• _WHAT IS REQUIRED_:
The task calls for the lines from the start of the entries below through the line with "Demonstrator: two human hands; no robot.", given again verbatim, with every picture dropped.
Segment Start: RECORDS
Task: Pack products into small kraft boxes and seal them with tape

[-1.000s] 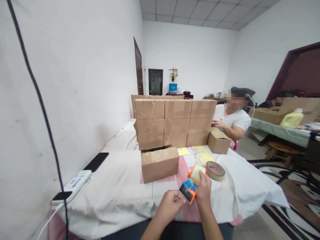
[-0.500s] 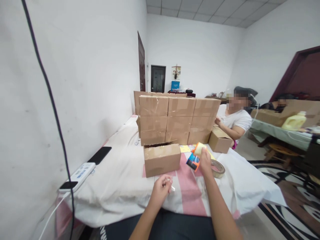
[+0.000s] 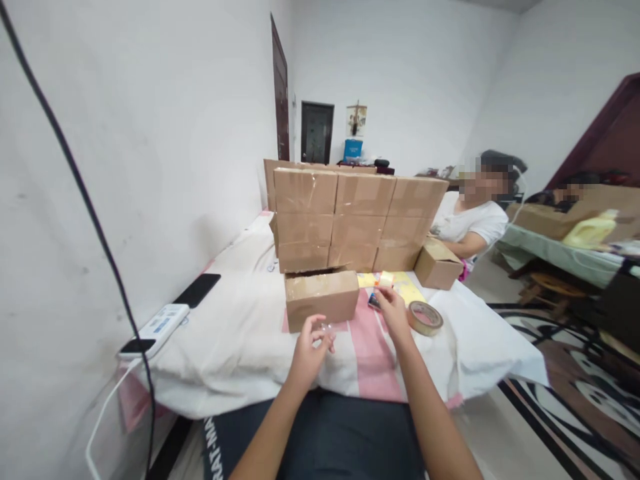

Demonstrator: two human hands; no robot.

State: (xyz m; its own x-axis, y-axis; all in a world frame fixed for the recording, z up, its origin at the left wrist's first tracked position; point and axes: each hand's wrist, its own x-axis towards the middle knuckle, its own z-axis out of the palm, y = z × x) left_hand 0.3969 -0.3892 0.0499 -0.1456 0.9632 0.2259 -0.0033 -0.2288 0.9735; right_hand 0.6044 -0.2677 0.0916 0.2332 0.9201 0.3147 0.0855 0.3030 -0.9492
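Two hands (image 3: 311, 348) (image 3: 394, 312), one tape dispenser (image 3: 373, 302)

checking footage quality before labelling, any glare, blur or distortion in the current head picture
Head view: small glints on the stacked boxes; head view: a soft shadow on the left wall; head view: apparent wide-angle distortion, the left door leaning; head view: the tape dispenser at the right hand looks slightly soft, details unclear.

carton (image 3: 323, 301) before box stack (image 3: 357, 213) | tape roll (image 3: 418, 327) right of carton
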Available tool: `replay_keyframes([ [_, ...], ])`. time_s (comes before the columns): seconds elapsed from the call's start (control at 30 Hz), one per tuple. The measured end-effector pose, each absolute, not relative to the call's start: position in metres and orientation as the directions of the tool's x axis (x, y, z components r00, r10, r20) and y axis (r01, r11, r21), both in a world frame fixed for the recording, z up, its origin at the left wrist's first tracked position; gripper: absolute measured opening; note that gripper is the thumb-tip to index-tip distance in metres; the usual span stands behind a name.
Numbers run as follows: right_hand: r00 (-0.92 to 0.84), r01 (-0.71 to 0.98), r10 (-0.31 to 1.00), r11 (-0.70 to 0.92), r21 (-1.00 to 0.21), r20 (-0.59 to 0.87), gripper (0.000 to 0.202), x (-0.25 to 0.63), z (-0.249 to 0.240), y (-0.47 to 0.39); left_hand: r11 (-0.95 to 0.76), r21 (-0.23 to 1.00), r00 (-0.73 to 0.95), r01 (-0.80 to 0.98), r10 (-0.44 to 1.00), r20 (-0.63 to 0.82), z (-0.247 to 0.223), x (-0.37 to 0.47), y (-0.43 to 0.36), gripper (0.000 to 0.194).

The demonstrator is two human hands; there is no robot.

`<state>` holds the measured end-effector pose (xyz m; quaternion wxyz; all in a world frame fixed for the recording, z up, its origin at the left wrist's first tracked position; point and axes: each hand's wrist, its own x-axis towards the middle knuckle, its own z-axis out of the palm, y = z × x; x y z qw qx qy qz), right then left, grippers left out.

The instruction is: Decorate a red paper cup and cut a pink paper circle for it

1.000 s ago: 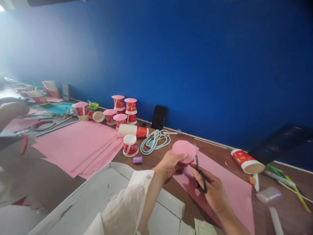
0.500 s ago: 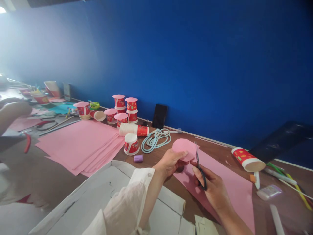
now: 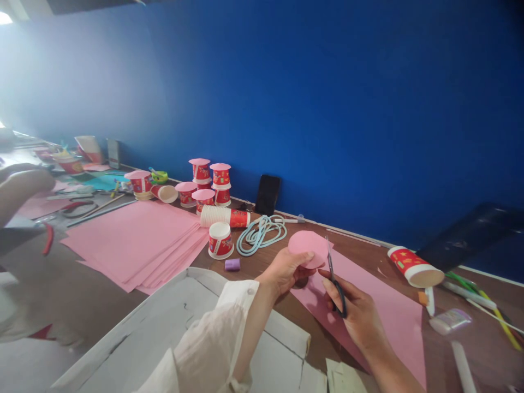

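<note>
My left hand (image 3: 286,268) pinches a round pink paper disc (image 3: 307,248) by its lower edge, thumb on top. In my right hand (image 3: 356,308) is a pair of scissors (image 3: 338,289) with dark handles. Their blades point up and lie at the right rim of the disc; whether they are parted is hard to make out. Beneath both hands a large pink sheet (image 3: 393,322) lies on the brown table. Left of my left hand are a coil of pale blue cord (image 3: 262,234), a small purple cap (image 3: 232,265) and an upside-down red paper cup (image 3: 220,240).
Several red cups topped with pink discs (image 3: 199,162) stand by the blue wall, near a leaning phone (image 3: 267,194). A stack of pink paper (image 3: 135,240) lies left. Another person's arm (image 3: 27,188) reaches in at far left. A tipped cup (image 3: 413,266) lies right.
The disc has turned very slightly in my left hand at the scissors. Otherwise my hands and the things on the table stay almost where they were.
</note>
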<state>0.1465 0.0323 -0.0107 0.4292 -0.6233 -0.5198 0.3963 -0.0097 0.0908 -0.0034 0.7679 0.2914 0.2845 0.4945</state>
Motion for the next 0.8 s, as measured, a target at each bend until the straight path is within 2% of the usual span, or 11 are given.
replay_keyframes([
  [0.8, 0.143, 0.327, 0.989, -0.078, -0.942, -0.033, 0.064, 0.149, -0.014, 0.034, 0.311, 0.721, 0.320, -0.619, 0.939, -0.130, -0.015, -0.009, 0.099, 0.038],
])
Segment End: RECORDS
• _WRITTEN SOLUTION_:
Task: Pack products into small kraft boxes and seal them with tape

[-1.000s] 
[-0.500s] 
[+0.000s] 

Demonstrator: two human hands; no robot.

The exercise contains no remaining tasks.